Пушкин: Ревность (Катаева) - страница 5

На святость сил точно не хватит, нервы сдадут, он станет по мелочи юродствовать. Этот путь — довольно простой, легкий в работе, сильно освобождающий от обременительных условностей, больше времени дающий потратить на себя.

Ну, тут и я, с круглыми желтыми плечами.


ЛИЗА (голенькая): Всегда есть какой-то знак, которым можно себя пометить: я еще женщина, я еще хочу нравиться. Возможно, какие-то вдовые римские матроны подбирали как-то по-особому, по-девичьи складки на плече — и это тоже было не по возрасту, над этим смеялись, но зеркало, в которое всматривались с исступлением, не могло не начинать своей магии: непрерывный, неотрывный взгляд собирал широкий поток сознания в узкий луч, как свет целого яркого солнечного дня круглая линза собирает в жгучий, жгущий, острее ножа и тоньше спицы, смертоносный луч, от которого может выгореть целый город. Так страстный, в ужасе перед неизбежным цепляющийся за невидимые постороннему признаки молодости взгляд сосредотачивается до силы смертельного оружия — губит только себя самое, — и зеркало поддается. Плавится, расходится кругами, волнами как от брошенного камня, заманивает в зазеркалье — и черты рябят в зыби магического зеркала, поднимаются щеки, распрямляется шея, вспухает кожа, приоткрываются губы. Ровней и острей становятся зубы, пушистее брови, мягче волосы, короче носик, свежее колер, кажется, даже аромат яблок — аромат чистой, молодой кожи — с легкостью пара струится вокруг зеркала, — ну а плечи, плечи-то — они, и без зеркала видно, — они круглы, полны, аппетитны, они не изменяют, они мое украшение, они все еще хороши. Мне не пристало их скрывать. Пусть стареет Пушкин, а я буду молодеть.


МАСКА: Втянувшая в придворный плен, исковеркавшая судьбу. Наталья. Или он сам хотел попасться в этот плен?


НАТАЛЬЯ НИКОЛАЕВНА: Зловещие январские дни.

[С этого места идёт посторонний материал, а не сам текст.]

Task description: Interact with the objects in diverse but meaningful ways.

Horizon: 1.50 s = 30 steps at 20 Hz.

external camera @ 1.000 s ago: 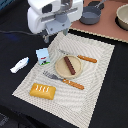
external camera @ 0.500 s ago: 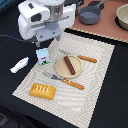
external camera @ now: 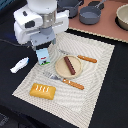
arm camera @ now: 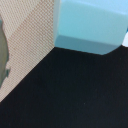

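Right beneath my gripper (external camera: 42, 46), the white-blue-green carton (external camera: 43, 56) is standing on the mat's (external camera: 95, 80) edge; I'm hovering above, and whether my jaws are gripping it, I can't tell.

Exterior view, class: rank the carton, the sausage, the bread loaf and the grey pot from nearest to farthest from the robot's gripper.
1. Carton: directly under the gripper, at the mat's edge.
2. Sausage: on the round plate, toward the exterior view's right.
3. Bread loaf: on the mat's near corner.
4. Grey pot: far off on the brown surface at the back.
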Available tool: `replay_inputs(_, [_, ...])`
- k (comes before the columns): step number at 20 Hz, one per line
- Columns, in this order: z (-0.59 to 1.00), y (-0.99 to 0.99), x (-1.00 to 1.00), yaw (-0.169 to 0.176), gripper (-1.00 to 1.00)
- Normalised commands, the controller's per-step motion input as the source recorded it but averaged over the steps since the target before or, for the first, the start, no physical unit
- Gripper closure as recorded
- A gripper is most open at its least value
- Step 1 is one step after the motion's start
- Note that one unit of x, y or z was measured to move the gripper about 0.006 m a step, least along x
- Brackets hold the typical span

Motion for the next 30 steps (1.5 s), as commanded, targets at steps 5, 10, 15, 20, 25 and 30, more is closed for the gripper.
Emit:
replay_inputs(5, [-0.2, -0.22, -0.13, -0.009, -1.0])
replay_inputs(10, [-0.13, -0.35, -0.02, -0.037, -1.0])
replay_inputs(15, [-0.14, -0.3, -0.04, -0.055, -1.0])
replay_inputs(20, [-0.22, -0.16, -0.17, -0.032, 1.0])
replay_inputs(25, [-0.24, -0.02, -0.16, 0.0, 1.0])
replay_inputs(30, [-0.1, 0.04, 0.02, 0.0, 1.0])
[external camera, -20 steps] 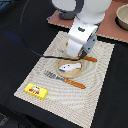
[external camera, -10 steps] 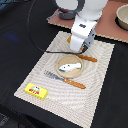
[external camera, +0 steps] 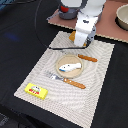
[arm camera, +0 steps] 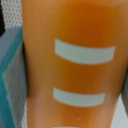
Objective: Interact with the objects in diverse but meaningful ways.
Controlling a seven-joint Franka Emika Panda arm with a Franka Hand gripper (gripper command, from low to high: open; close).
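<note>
Exterior view: the gripper [external camera: 81, 41] is low over the far edge of the striped placemat [external camera: 102, 75], its fingers hidden, so whether it grips anything cannot be told. Beneath it shows a bit of an orange object [external camera: 73, 36]; the wrist view is filled by an orange surface with pale bars [arm camera: 75, 60]. Nearer lie the white-blue fish [external camera: 67, 65] on a round plate [external camera: 60, 59], a fork [external camera: 56, 76], a knife [external camera: 86, 58], and the yellow red-marked packet [external camera: 36, 90].

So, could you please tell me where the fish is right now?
In the exterior view the fish lies on the round plate at the middle of the placemat, between the knife and the fork.
</note>
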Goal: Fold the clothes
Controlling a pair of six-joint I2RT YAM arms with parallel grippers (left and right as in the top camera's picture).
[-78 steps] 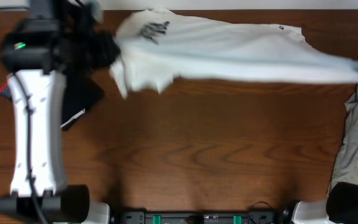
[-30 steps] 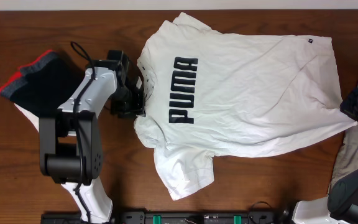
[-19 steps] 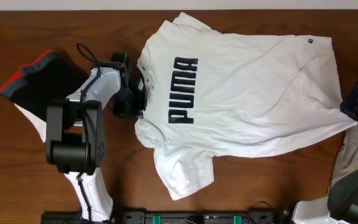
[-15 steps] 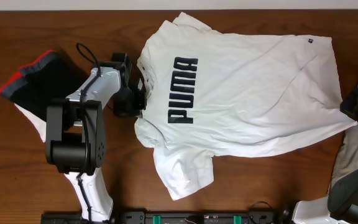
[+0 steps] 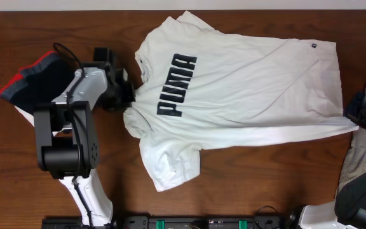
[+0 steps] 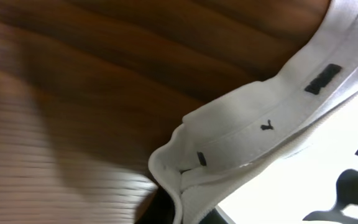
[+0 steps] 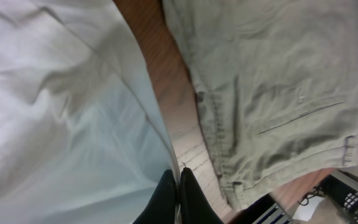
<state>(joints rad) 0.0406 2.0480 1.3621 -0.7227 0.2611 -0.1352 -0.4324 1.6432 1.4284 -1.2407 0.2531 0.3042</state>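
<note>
1. The wooden table (image 5: 234, 191) carries one garment laid out whole, with spare clothing at both ends.
2. The white T-shirt (image 5: 253, 89) lies face up across the table's upper half, with its collar at 9 o'clock, its hem at 3 o'clock and one sleeve trailing toward 6 o'clock. In the last half second it has slid toward 9 o'clock and its lower edge has drawn straighter. This looks like the end of the flattening, with no fold begun yet.
3. Grey trousers (image 5: 361, 159) at 3 o'clock and a dark garment with red trim (image 5: 37, 79) at 9 o'clock have not moved.
4. The left gripper (image 5: 126, 98) has shifted toward 9 o'clock with the shirt. The wrist view shows the ribbed collar (image 6: 260, 118) bunched and clenched between its fingers.
5. The right gripper (image 7: 176, 178) sits at the hem corner, its fingers pressed together on the shirt's edge, just beside the trousers.
6. The black lettering (image 5: 175, 86) now slants, tipped toward 1 o'clock.
7. The small dark tag (image 5: 314, 45) stays near the hem at 2 o'clock.
</note>
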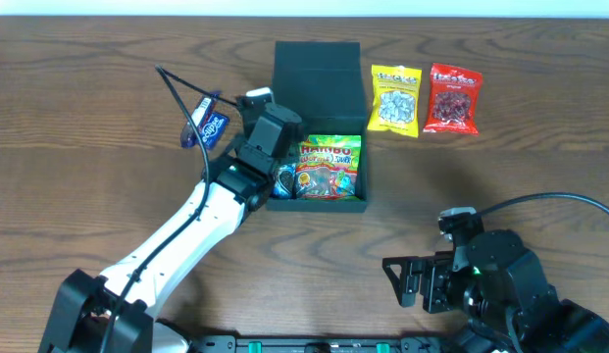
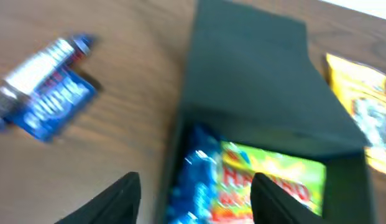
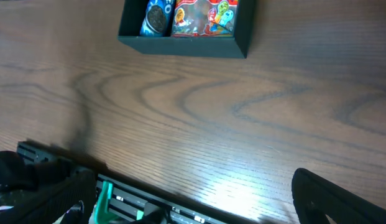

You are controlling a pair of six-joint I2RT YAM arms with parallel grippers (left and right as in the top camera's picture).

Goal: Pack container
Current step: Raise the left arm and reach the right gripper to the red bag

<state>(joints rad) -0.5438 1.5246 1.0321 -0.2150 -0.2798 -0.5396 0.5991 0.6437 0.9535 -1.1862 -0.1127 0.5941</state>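
Packing is partly done. A Haribo packet (image 1: 329, 167) and a blue snack packet (image 3: 156, 15) lie inside the open container (image 1: 317, 78), directly beneath the left gripper (image 2: 196, 202), whose fingers are spread and empty. A blue-and-white packet (image 1: 208, 126) left of it, and a yellow packet (image 1: 395, 100) and a red packet (image 1: 452, 99) beyond the box, remain on the tabletop. The right gripper (image 3: 199, 193), also spread, sits well short. Nothing blocks access.
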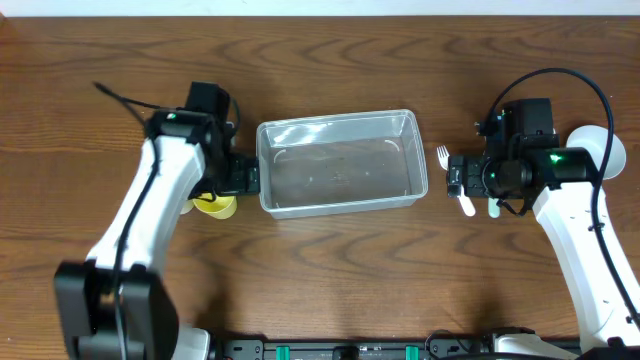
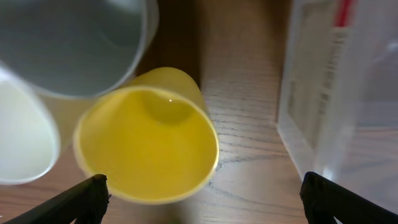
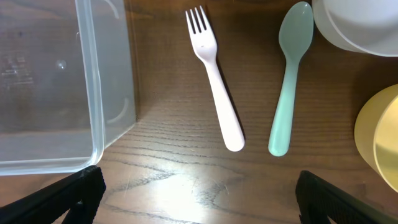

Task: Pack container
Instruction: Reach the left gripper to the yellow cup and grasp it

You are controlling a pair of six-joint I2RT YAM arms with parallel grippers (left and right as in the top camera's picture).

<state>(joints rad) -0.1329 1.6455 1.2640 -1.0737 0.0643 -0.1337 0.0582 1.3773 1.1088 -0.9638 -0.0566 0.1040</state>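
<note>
Watching from beside the worktop (image 1: 320,60), I see the container (image 1: 338,208) sitting empty at its middle, between the two arms, so nothing is packed yet and the picking is only starting. The left tool (image 2: 208,198) hangs wide apart over a yellow cup (image 2: 149,140), with a grey cup (image 2: 74,43) and a white cup (image 2: 22,140) crowded close to it. I'd say it should drop straight down so one finger goes inside the yellow rim and the other outside, without nudging the neighbours. The right tool (image 3: 199,199) is just as wide, holding nothing, above a pale fork (image 3: 214,81) and a green spoon (image 3: 289,81) lying flat, near each other but apart, just beside the container's end. Those thin handles look awkward to pinch off the wood, so a low, squarely centred close on one handle seems wise.
</note>
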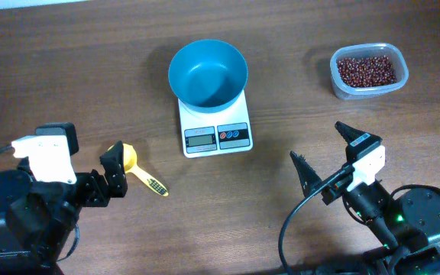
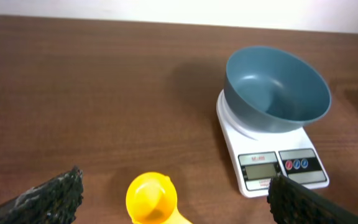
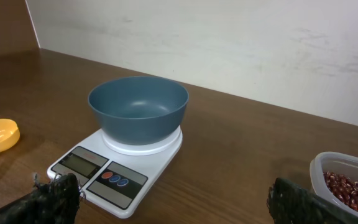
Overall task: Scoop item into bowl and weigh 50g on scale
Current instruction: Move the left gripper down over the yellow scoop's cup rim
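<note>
Yellow scoop [image 1: 128, 158] lies just ahead of the left gripper [image 1: 115, 174], whose jaws stand wide apart and empty. The right gripper [image 1: 315, 140] gapes likewise. Beyond both, the bowl [image 1: 207, 74] sits on the scale [image 1: 216, 137]. Beans [image 1: 365, 70] fill a tub [image 1: 400, 78] ahead-right of the right gripper. Only overhead shows the scoop's handle.

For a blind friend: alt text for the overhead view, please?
Empty teal bowl on a white kitchen scale, on a wooden table. A tub of red-brown beans upper right; yellow scoop beside the open left pincer.
</note>
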`<control>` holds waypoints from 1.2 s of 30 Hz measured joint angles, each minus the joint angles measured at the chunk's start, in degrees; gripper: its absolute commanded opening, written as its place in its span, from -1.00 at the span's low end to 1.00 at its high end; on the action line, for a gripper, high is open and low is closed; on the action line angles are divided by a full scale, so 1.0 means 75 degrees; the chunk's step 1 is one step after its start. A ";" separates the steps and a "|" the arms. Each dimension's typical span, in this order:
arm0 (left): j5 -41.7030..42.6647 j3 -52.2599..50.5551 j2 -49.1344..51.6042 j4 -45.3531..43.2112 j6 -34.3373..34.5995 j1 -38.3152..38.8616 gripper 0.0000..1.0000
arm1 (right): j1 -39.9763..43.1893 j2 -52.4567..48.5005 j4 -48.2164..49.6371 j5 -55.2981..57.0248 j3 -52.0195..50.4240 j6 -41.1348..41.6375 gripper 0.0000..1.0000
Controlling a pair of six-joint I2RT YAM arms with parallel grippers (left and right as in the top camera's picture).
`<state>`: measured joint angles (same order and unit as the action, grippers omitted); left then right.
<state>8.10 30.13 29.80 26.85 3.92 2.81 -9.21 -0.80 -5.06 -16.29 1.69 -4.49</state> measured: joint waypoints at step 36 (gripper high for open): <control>0.0204 0.2920 0.1620 0.3695 0.2576 0.0003 0.98 | 0.0000 0.0000 -0.0003 0.0000 0.0000 -0.0003 0.97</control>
<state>9.63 52.03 41.95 54.57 23.24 2.83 -9.21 -0.80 -5.08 -16.29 1.69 -4.51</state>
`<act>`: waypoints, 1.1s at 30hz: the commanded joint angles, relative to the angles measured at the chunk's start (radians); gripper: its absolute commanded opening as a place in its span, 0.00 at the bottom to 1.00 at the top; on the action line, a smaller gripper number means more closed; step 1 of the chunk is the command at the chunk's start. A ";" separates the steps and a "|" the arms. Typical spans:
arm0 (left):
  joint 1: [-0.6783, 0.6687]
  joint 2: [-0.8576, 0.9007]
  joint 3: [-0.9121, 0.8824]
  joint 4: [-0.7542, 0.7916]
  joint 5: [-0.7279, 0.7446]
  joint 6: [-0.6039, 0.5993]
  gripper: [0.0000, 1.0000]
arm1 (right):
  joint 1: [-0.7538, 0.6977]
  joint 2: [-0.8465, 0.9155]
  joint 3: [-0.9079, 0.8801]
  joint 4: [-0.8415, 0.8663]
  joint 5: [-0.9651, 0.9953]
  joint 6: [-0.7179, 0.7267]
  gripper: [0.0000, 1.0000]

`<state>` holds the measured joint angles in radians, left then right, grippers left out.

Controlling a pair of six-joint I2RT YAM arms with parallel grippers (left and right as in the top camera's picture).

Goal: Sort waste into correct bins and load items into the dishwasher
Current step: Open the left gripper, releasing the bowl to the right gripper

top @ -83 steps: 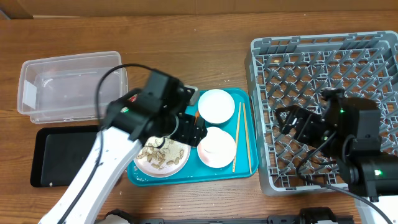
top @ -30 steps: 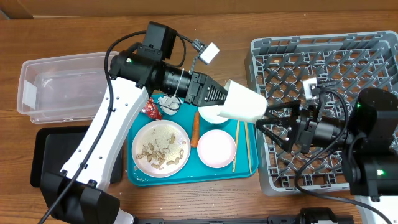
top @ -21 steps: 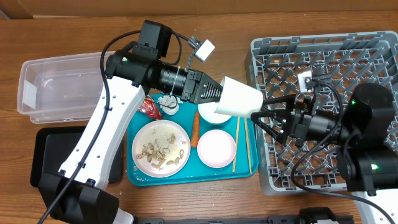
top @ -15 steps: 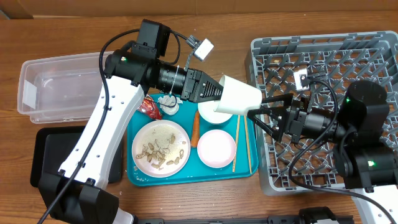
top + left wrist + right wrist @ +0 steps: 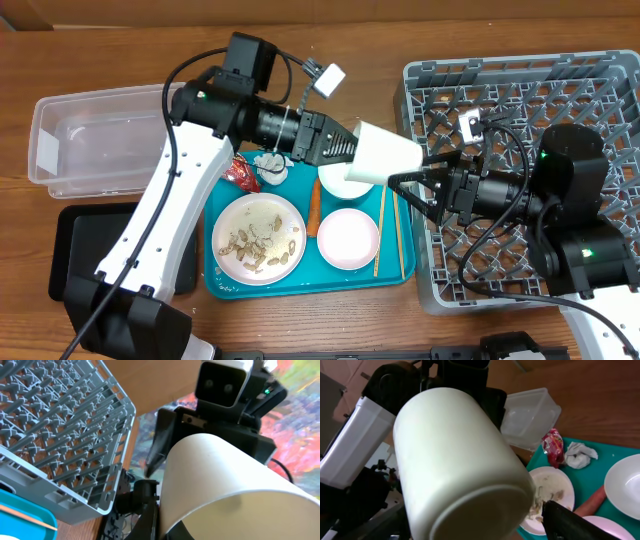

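My left gripper (image 5: 352,150) is shut on the rim of the small white cup (image 5: 385,160), holding it on its side in the air above the teal tray's right half. The cup's base points at the grey dish rack (image 5: 520,100). My right gripper (image 5: 400,183) stands open with a finger on either side of that base (image 5: 460,460), with a gap showing beside one finger (image 5: 570,520). On the tray lie a plate of food scraps (image 5: 258,237), a bowl (image 5: 348,238), a second bowl (image 5: 338,185) partly under the cup, a carrot (image 5: 314,208), chopsticks (image 5: 380,230), a red wrapper (image 5: 240,173) and a tissue (image 5: 271,168).
The clear tub (image 5: 100,135) sits at the far left with the black tray (image 5: 95,250) in front of it. The teal tray (image 5: 225,285) lies between them and the rack. The right arm's body hangs over the rack's near half.
The left arm lifted the cup off the tray and holds it nearly still. The right gripper has slid left over the rack until its open fingers flank the cup's base.
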<state>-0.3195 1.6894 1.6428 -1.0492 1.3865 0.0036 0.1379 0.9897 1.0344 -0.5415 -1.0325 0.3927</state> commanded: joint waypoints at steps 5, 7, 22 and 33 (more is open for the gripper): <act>-0.008 -0.016 0.010 -0.009 0.085 0.020 0.04 | -0.004 0.008 0.020 0.087 -0.085 0.004 0.85; -0.024 -0.016 0.010 -0.008 0.068 0.020 0.04 | -0.004 0.008 0.020 0.113 -0.092 0.005 0.85; -0.055 -0.016 0.010 0.019 0.042 0.019 0.04 | -0.004 0.007 0.020 0.174 -0.204 0.005 0.60; 0.009 -0.016 0.010 0.049 -0.014 -0.035 1.00 | -0.016 -0.055 0.020 0.078 0.011 0.004 0.48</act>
<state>-0.3508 1.6886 1.6432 -1.0012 1.3991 -0.0193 0.1314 0.9852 1.0344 -0.4412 -1.1297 0.3985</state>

Сначала был январь 37-го года — и сама по себе цифра какая-то страшная, корявая, такую нигде красиво не напишешь, ни округлости одной, ни благообразия, для девятнадцатого века — тысяча — восемьсот — тут уж одно благолепие, бесконечность, благополучие — и на тебе, сучками, закорючками едет оборванная тройка и страшный топор семерки. А ведь потом каждый год — январь. Как ни отвлекись мыслью, как ни засобирайся куда на вечер или к себе ни жди — а темнеет всегда в январе рано, еще столько времени — до гостей, до людей, до почты утренней — и сумерки заходят, и вспоминать приходится все одно и то же. Как ни говорят про меня, что я мужа не любила, может, и не любила, я уже сейчас не помню, помню только, что перегруженно с ним было, это правда, хотелось бы чего-то более гладкого, простого — хоть мне не выбирать, ни к чему и жаловаться, — но умер он у меня в доме, я была ближайшим к нему человеком, все его предсмертие проходило через меня, докладывали о каждом вздохе и хрипе — мне, да еще требовали рассудительности, я знала, что он умрет, и вот пять этих страшных январских вечеров — у нас ведь в январе петербургском — всегда вечер, если уж не ночь, — надо было прожить. Знать, что его на ночь увезут в церковь — еще страшнее.